Features that are added to the Lotus Domino connector
Feature 1In Domino, an object may have multiple distinguished names. The Full name attribute is multivalued, and references from other objects can use any of the values in the Full name attribute. After this update is installed, _Contact objects can be created and enabled for each value in the Full name attribute. This makes sure that these references can be resolved. For these _Contact objects, the following attributes are also added to enable joining to the real object:
-
_personEmployeeID
-
_personShortName
-
_personEmployeeNumber
-
_personDisplayName
-
_routingName
-
_contactName
-
_displayName
-
UniversalID
Feature 2In Domino, a reference attribute that has routing information may be embedded as a suffix to the distinguished name (DN). For example, the member attribute in a group could contain "CN=example/organization@routing_information." The routing information is used by Domino to send email messages to the correct Domino system. This might be a system in a different organization.
After this update is installed, on the global page, you can specify the format of the routing suffixes that are used within the organization in scope of the connector. If one of these values is found as a suffix in a reference attribute, the routing information is removed from the reference so that the reference attribute will match the DN for the object in the connector space. If the routing suffix on a reference value cannot be matched to one of those that are specified, a _Contact object is created.

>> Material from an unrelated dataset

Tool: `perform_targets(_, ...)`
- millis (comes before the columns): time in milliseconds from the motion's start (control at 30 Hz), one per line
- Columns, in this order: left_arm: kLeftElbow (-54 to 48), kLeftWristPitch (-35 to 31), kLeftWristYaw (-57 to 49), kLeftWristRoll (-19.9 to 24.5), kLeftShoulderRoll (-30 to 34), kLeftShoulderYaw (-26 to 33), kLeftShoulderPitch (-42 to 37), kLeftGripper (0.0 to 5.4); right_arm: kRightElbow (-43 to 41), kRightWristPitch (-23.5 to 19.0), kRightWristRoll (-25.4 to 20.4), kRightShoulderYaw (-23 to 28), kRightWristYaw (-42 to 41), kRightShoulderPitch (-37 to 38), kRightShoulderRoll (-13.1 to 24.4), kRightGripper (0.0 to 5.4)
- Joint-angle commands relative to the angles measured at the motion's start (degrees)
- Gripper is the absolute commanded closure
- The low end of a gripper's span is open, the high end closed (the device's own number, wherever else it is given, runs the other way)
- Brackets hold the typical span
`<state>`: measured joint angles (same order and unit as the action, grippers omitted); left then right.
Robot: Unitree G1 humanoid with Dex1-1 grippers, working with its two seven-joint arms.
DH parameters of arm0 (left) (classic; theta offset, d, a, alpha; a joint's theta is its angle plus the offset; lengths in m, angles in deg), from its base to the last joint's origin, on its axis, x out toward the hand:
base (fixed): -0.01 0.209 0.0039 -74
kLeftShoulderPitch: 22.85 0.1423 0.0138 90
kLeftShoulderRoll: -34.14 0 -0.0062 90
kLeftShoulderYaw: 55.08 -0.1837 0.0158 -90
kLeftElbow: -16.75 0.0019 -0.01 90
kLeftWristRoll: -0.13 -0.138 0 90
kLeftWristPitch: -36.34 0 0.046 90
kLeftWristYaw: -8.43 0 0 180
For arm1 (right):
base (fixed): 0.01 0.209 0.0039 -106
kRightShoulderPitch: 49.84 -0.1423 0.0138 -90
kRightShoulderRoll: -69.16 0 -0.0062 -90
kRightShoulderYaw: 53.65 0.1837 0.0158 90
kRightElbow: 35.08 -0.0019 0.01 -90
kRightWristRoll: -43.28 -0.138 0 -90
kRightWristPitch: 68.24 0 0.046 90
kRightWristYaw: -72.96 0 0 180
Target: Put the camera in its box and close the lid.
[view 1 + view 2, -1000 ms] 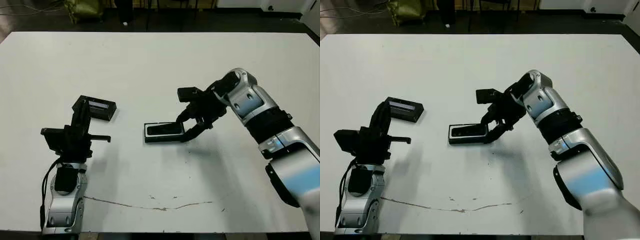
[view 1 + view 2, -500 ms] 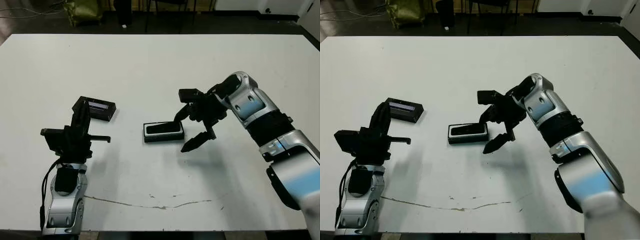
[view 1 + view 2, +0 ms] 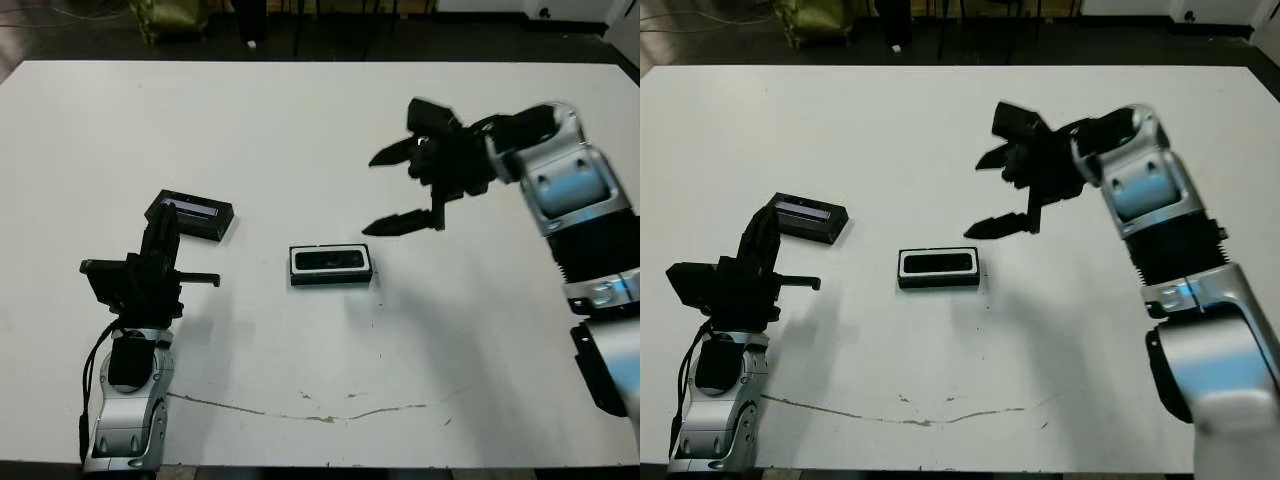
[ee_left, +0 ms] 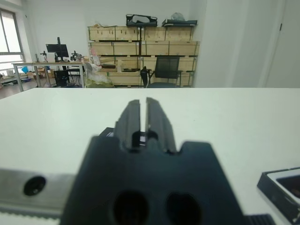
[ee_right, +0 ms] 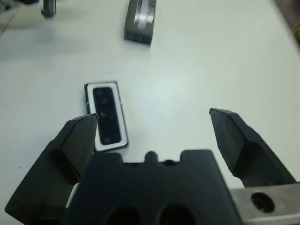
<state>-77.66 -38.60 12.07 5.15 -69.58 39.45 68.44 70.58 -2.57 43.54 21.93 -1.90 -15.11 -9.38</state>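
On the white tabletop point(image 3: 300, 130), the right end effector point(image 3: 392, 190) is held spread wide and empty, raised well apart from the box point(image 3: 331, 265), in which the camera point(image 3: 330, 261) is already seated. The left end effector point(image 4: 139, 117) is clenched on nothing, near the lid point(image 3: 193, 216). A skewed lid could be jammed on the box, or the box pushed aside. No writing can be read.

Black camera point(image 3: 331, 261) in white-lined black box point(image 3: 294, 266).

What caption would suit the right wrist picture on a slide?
Open right gripper above the white table: the camera lies inside its box, the lid apart, beyond it.
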Motion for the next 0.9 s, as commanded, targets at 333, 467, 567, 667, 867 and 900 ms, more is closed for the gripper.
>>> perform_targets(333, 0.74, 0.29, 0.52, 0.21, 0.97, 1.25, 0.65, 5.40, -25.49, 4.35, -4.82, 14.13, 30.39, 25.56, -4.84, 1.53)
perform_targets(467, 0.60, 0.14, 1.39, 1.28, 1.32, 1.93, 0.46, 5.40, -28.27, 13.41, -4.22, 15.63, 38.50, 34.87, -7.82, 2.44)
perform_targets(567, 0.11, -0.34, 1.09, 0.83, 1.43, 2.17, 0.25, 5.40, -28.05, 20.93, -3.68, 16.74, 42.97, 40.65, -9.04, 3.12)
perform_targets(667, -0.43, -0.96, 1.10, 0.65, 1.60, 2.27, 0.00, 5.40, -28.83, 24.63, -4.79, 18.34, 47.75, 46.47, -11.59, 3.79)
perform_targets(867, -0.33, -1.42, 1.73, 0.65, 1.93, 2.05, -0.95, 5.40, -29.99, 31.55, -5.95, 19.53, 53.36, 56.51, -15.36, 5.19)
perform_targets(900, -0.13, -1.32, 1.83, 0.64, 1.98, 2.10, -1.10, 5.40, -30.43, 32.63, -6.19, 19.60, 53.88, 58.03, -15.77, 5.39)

The _Contact object that is created has "RO=@RoutingSuffix" inserted into the distinguished name. For such _Contact objects, the following attributes are also added to enable joining to a real object if this is necessary:
-
_routingName
-
_contactName
-
_displayName
-
UniversalID
Feature 3Support for Lotus Notes 9 is added.
References
For more information about software update terminology, please see Description of the standard terminology that is used to describe Microsoft software updates.
The third-party products that this article discusses are manufactured by companies that are independent of Microsoft. Microsoft makes no warranty, implied or otherwise, about the performance or reliability of these products.